I feel like there’s more room to move around when it’s busy and you can come during lunch with friends and there [will] be a table,” sophomore Clayton Bendigkeit said. “I don’t know; the food is kind of the same but I like the lighting.”

Student opinions are across the board when it comes to the new cafeteria. While one student likes the open concept serving areas, another student finds the area to be confusing to navigate. Yet, no matter where they stand on the new floor plan, students continue to ask for improvements in the food quality.

“I feel like it’s always the same kind of meal,” junior Maddie Lamonaco said. “I mean maybe it’s cuz I’m a junior so I’ve been here for two years, but it’s like the same dishes they always have.”

The appeals for dish variety, organic options and healthy to-go meals echoed throughout the dining hall. One overwhelming request is students’ call for fresh fruit, apart from the everyday apples, oranges and bananas. Nevertheless, Rottman and Kunkel said they welcome the feedback because they can only improve the food if students ask.

Even during the busiest lunch rush, Byron Zuniga, the Residential Dining Supervisor, stands out as a smiling face in the crowd. He began working for PLNU over 20 years ago while Nicholson Commons was being built. Through all these new adjustments and challenges in the remodel, he said he is excited that his co-workers can showcase their skills in the new layout.

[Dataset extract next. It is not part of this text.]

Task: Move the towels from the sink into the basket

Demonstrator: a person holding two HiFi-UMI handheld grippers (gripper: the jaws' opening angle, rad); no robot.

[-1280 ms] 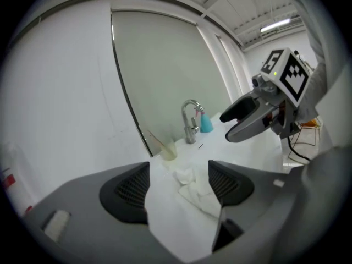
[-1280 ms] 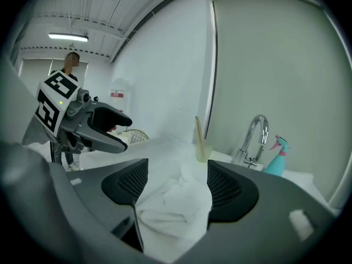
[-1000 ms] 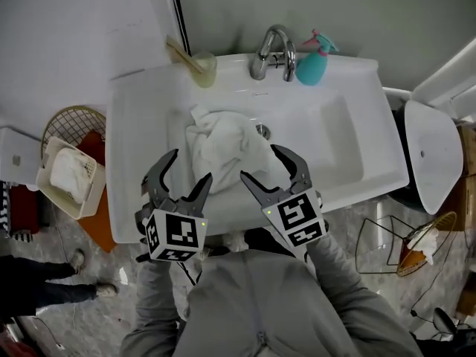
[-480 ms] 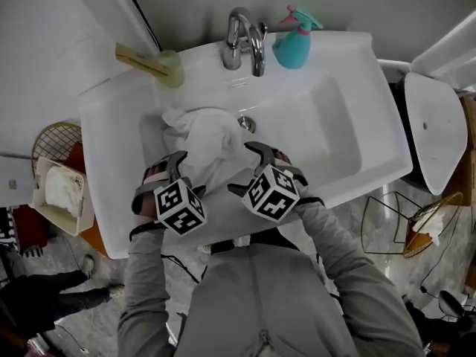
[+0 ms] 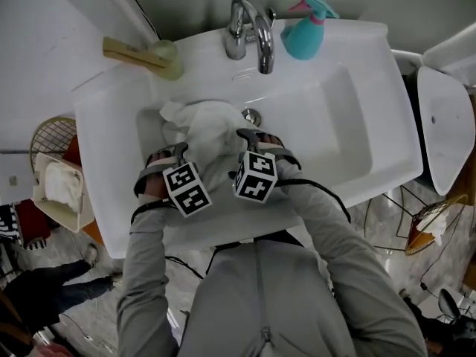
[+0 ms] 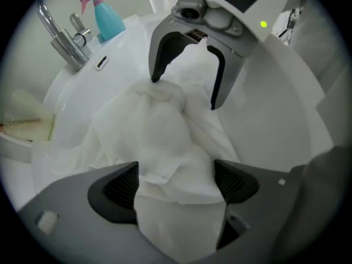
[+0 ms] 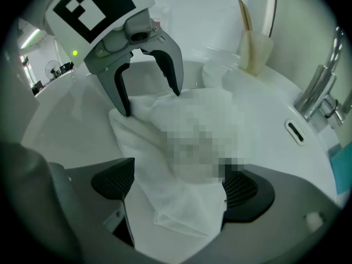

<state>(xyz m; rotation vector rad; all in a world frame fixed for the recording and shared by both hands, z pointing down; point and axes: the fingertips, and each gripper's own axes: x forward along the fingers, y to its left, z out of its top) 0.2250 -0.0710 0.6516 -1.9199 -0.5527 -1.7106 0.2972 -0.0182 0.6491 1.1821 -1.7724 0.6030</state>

“One of the things in the renovation that got my attention is the fact that now you have people that can come in with their school bags and know that they can do their homework here,” Zuniga said. “They can spend that time, not just for eating purposes but quality time to study. Those are great positives for me. It seems like a small thing but it’s a big thing.”

There is more to the renovation than meets the eye. Behind it are people like Byron whose joy stems from seeing students do their work in the cafeteria and vice versa. While there may never be one meal that satisfies everyone’s taste, the dining hall will continue to grow and change with the students.

“We’ve always maintained that this [Nicholson Commons] is the living room of the campus. This is the heart of it,” Karahadian said. “So to have a nice place by which students can come, eat and have a great experience is just part of having a good college experience. That’s really the purpose of creating a really nice space where the community can continue to grow.”